Retype the data that follows, keeping every character the same.

Stored data:
__________________________________________________

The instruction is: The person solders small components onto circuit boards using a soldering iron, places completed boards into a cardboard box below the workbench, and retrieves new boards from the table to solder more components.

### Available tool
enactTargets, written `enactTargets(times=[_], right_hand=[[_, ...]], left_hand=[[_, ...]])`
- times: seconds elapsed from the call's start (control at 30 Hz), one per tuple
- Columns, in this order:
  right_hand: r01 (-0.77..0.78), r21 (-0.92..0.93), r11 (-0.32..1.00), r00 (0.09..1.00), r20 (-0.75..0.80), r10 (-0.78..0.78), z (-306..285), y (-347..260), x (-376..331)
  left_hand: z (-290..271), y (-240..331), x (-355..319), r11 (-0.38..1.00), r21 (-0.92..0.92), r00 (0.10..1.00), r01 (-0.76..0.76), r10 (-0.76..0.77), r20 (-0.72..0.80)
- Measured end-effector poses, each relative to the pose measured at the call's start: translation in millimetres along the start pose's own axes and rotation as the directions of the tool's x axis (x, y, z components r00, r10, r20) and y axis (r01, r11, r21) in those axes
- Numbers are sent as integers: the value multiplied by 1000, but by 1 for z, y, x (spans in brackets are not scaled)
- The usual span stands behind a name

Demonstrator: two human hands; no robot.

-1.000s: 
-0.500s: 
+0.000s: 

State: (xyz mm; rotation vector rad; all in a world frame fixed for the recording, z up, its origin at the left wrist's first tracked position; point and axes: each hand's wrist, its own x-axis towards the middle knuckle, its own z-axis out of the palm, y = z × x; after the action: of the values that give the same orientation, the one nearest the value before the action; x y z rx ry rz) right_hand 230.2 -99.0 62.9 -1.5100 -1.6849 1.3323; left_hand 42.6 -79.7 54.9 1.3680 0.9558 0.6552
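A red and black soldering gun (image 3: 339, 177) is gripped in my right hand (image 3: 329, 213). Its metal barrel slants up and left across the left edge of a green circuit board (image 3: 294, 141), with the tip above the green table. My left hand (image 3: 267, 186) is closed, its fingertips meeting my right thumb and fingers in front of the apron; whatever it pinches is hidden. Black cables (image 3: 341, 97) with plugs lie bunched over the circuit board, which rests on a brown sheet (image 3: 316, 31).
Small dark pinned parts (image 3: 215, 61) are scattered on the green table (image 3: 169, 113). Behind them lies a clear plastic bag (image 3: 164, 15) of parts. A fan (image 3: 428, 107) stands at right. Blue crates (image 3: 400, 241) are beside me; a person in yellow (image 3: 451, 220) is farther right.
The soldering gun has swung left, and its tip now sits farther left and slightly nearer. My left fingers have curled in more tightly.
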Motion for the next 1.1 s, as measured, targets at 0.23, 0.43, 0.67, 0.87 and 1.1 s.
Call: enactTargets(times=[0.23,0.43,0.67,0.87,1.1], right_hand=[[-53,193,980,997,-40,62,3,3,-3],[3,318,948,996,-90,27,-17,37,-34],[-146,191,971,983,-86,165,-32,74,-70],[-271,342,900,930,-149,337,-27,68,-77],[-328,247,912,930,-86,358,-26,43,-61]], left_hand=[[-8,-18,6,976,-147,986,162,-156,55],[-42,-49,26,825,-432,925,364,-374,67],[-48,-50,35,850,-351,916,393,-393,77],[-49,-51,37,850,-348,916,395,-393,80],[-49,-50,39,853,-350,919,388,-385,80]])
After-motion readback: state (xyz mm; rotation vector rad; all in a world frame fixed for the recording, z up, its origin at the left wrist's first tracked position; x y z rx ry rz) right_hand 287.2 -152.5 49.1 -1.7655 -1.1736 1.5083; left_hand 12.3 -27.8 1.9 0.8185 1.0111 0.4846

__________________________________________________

Exercise output:
The instruction is: The person solders small components onto circuit boards using a soldering iron, places completed boards into a cardboard box below the workbench, and retrieves new boards from the table to solder more components.

### Available tool
enactTargets, written `enactTargets(times=[_], right_hand=[[_, ...]], left_hand=[[_, ...]])`
- times: seconds elapsed from the call's start (control at 30 Hz), one per tuple
- Columns, in this order:
  right_hand: r01 (-0.77..0.78), r21 (-0.92..0.93), r11 (-0.32..1.00), r00 (0.09..1.00), r20 (-0.75..0.80), r10 (-0.78..0.78), z (-306..285), y (-347..260), x (-376..331)
  left_hand: z (-290..271), y (-240..331), x (-355..319), r11 (-0.38..1.00), r21 (-0.92..0.92), r00 (0.10..1.00), r01 (-0.76..0.76), r10 (-0.76..0.77), r20 (-0.72..0.80)
- Measured end-effector poses, each relative to the pose measured at the call's start: translation in millimetres along the start pose's own axes and rotation as the directions of the tool's x axis (x, y, z components r00, r10, r20) and y axis (r01, r11, r21) in those axes
- Numbers are sent as integers: the value multiplied by 1000, but by 1 for z, y, x (spans in brackets are not scaled)
- The usual span stands behind a name

Demonstrator: two human hands; no robot.

-1.000s: 
-0.500s: 
+0.000s: 

State: (xyz mm; rotation vector rad; all in a world frame fixed for the recording, z up, its origin at the left wrist's first tracked position; point and axes: each hand's wrist, its own x-axis towards the middle knuckle, its own z-axis out of the palm, y = z × x; after the action: of the values that give the same orientation, the one nearest the value before the action; x y z rx ry rz) right_hand 230.2 -99.0 62.9 -1.5100 -1.6849 1.3323; left_hand 42.6 -79.7 54.9 1.3680 0.9558 0.6552
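A red and black soldering gun (image 3: 339, 177) is gripped in my right hand (image 3: 329, 213). Its metal barrel slants up and left across the left edge of a green circuit board (image 3: 294, 141), with the tip above the green table. My left hand (image 3: 267, 186) is closed, its fingertips meeting my right thumb and fingers in front of the apron; whatever it pinches is hidden. Black cables (image 3: 341, 97) with plugs lie bunched over the circuit board, which rests on a brown sheet (image 3: 316, 31).
Small dark pinned parts (image 3: 215, 61) are scattered on the green table (image 3: 169, 113). Behind them lies a clear plastic bag (image 3: 164, 15) of parts. A fan (image 3: 428, 107) stands at right. Blue crates (image 3: 400, 241) are beside me; a person in yellow (image 3: 451, 220) is farther right.
The soldering gun has swung left, and its tip now sits farther left and slightly nearer. My left fingers have curled in more tightly.
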Motion for the next 1.1 s, as measured, targets at 0.23, 0.43, 0.67, 0.87 and 1.1 s.
Call: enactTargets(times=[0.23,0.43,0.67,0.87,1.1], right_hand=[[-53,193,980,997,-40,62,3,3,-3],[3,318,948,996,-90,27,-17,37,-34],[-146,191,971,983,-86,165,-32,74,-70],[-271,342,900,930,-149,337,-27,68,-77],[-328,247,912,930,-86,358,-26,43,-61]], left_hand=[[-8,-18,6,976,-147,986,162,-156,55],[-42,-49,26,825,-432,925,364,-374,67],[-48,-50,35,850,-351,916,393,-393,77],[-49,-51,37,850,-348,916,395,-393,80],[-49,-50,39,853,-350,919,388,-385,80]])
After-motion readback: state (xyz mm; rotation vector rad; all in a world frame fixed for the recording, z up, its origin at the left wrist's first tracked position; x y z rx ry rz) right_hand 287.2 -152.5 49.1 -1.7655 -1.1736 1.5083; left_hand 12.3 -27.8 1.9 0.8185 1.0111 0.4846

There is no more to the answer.